Evaluation

Tracks

There will be three different tracks for the competition:

Constrained English track - In this track, only the English and Hindi training data provided for this competition can be used to train / fine-tune models, and only the English test set will be used for evaluation. Teams should not use any other data for training / fine-tuning models.
Constrained Hindi track - In this track, only the English and Hindi training data provided for this competition can be used to train / fine-tune models, and only the Hindi test set will be used for evaluation. Teams should not use any other data for training / fine-tuning models.
Unconstrained Mulilingual track - Here the teams are free to use any kind of resources, including external data (which should be described in the report to be submitted) to train / fine-tune models. The Multilingual test set will be used for evaluation.

Note:

Pre-trained Language Models (PLMs) can be used in all tracks. In the constrained tracks, only the given training data can be used to fine-tune PLMs (if so desired by a team).
The methods must be fully automatic, without any human involvement at any stage.

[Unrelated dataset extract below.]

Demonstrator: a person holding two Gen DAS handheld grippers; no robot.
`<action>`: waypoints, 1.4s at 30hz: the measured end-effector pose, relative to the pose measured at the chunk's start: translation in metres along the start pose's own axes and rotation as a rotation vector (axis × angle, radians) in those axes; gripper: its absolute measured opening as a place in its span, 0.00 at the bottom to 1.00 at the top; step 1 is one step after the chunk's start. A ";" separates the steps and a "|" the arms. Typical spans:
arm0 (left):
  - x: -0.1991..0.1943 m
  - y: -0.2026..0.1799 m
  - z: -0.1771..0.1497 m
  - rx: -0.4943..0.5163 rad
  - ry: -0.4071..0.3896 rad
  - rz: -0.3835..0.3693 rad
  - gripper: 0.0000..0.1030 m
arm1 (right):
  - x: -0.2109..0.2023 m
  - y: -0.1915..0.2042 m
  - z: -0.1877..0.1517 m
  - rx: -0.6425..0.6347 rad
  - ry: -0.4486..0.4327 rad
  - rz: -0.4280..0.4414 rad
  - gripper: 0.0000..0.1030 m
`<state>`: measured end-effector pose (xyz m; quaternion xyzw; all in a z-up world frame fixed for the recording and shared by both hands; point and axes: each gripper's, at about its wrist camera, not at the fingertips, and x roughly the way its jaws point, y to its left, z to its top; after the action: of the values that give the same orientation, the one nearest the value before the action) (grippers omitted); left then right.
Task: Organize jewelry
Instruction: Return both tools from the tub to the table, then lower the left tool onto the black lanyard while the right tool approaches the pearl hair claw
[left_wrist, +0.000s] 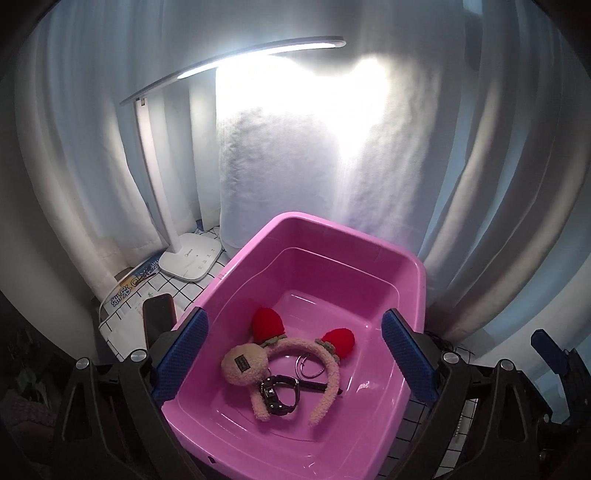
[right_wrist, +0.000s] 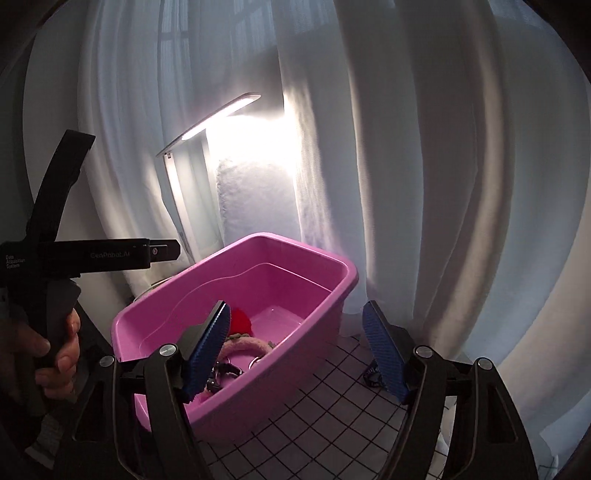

A team may choose to compete in any one or more of the tracks. A team can submit at most two predictions for each track that it participates in (e.g., if a team decides to try two models for a track). It must be clearly specified during submission which prediction is for which track.

Evaluation Metrics

We will treat span extraction as a token classification task, where each token/word in a post should be labeled 1 (if the token is part of a claim) or 0 (if the token is not part of a claim). Thus the prediction for a given post will be a binary vector (consisting of 0s and 1s) of length equal to the number of tokens in the post.

The standard IOU/Jaccard and Macro-F1 scores for the predictions for each post will be calculated. These metric values averaged over all the posts in a test set will be used for evaluating a team.

An evaluation script will be provided, using which the participants will be able to compute the metrics from their models' outputs.

Team Ranking

One winning team will be decided for each track, based on several factors:

1. Performance of the prediction(s) as per the evaluation metrics

2. Novelty of the models used

3. Clarity of the report submitted